The more resources you request, the longer your job will spend in the queue waiting for the resources to become available. Try to specifiy your minimum requirements. Here are the key pieces:
- Number of CPU-cores
- Amount of time required to run the job
- Amount of memory (RAM) needed
- Number of GPUs (if any)
For parallel codes, one needs to carry out a scaling analysis as described on Choosing the Number of Nodes, CPU-cores and GPUs.
The longer the requested run time limit, the longer your queue time. Make you sure you choose an accurate value but include some extra time for safety since the job will be killed if it does not complete before the run time limit.
For most jobs the default memory per CPU-core will be a resonable choice (4 GB for all clusters besides Stellar where it is 8 GB). Requesting excess memory can cause your job to spend longer than necessary in the queue. Read more about allocating memory.
Use the Minimum Number of Nodes
You should make every effort to use all of the CPU-cores on a node before requesting an additional node. You should always specify the number of nodes in your Slurm script since specifying ntasks > 1 without specifying the number of nodes may cause your job to be split across nodes. This can prevent other jobs which require all the CPU-cores of a node from running. So use directives such as the following:
#SBATCH --nodes=1 #SBATCH --ntasks=16
How to Improve Your CPU Utilization?
Common reasons for low CPU efficiency include:
- Running a serial code using multiple CPU-cores. Make sure that your code is written to run in parallel before using multiple CPU-cores. Learn more about parallel computing.
- Using too many CPU-cores for parallel jobs. You can find the optimal number of CPU-cores by performing a scaling analysis.
- Writing job output to the /tigress or /projects storage systems. Actively running jobs should be writing output files to /scratch/gpfs/<YourNetID> which is a much faster filesystem. For more information see Data Storage.
- Using the MPICH library instead of an MPI library that was built for our clusters. Some software installed using "conda" is built against an MPI library that is not optimized for our systems. Run "conda list" after activating the environment and look for "mpich" to see if you are using this library.
- Using "mpirun" instead of "srun" for parallel codes. Please use "srun". Consult the documentation or write to the mailing list of the software that you are using for additional reasons for low CPU efficiency and for potential solutions.
The scheduler bases everything on highest priority jobs, so keeping this value as high as possible should be of concern.
Since many things go into this calculation, there are only a few things you can control. The most important is in your job submission requests where you specify cores, nodes, memory and time–this was addressed above.

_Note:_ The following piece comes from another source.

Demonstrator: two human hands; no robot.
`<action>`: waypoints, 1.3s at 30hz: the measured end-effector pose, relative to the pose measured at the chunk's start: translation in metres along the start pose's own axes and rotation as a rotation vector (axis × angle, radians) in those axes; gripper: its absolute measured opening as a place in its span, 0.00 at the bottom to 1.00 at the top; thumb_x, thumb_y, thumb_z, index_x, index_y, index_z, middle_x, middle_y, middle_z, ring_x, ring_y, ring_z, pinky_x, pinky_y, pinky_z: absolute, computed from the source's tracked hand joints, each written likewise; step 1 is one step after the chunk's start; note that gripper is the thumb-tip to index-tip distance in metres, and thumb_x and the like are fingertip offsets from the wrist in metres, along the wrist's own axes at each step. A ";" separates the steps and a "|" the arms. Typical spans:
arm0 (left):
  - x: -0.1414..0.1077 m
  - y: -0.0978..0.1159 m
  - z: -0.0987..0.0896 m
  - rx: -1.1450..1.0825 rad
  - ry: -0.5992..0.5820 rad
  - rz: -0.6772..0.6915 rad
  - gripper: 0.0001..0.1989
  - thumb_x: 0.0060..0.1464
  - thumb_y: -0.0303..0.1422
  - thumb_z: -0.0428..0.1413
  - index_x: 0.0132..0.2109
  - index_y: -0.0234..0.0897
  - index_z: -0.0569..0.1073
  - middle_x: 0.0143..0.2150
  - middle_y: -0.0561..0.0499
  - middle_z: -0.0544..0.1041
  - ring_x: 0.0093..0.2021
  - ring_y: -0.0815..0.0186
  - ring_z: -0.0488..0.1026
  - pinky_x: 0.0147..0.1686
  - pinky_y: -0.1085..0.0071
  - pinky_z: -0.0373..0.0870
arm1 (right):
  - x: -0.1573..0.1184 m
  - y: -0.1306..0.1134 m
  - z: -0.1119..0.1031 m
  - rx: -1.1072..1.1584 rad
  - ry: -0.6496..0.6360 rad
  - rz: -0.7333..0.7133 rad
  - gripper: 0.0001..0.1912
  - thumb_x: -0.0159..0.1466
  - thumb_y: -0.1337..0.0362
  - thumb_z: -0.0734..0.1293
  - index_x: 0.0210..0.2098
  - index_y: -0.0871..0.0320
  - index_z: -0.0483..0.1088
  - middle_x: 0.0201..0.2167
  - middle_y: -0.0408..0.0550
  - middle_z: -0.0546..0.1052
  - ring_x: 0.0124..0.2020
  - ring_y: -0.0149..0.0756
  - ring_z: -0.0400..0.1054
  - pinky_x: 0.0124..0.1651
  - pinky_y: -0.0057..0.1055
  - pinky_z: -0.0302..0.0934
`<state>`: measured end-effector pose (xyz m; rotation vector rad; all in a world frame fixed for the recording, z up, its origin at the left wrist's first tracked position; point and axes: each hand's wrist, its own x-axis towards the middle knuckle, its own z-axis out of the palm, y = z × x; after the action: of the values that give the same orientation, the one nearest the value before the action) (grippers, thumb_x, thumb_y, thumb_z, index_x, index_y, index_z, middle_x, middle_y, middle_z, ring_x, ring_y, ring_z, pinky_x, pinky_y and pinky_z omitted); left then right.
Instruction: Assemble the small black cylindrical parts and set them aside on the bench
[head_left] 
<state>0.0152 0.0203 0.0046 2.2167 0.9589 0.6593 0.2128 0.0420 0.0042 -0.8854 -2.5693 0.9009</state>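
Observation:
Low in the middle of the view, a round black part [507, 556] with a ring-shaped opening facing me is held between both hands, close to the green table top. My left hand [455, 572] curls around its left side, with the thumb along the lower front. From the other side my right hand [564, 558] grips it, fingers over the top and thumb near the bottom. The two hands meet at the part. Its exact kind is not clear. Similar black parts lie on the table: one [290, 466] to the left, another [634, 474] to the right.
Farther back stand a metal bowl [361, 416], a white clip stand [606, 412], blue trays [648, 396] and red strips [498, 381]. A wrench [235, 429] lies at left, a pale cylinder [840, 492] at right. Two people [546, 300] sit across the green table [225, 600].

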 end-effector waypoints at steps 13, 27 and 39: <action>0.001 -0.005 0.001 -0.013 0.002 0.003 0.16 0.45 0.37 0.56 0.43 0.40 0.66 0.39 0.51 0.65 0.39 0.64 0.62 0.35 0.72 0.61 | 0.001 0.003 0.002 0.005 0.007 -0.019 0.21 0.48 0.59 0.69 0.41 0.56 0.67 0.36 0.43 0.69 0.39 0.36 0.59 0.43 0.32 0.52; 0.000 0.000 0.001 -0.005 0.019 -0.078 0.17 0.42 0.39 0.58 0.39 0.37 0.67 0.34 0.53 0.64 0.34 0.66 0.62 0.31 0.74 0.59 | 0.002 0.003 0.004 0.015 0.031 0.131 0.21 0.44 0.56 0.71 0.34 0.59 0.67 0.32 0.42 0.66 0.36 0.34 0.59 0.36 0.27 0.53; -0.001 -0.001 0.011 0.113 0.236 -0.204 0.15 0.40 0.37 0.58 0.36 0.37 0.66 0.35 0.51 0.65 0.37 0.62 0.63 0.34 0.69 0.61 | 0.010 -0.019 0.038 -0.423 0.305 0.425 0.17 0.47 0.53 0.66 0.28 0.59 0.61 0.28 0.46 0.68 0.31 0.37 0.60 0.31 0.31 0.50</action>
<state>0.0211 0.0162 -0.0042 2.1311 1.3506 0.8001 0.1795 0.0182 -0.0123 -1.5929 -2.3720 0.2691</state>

To see what else influences your job priority number, please visit our job priority resource page.
Make sure that you use the local /scratch/gpfs filesystem with job input and output files. Do not use /tigress or /projects. See the Data Storage page for a complete discussion of this.
Number of Files
Our filesystems perform best for megabyte-size files that do not exceed hundreds of thousounds in number. Run the checkquota command to see the limits on the number of files you can store. If you have a large number of files then please use a command like tar to combine them into a single archive.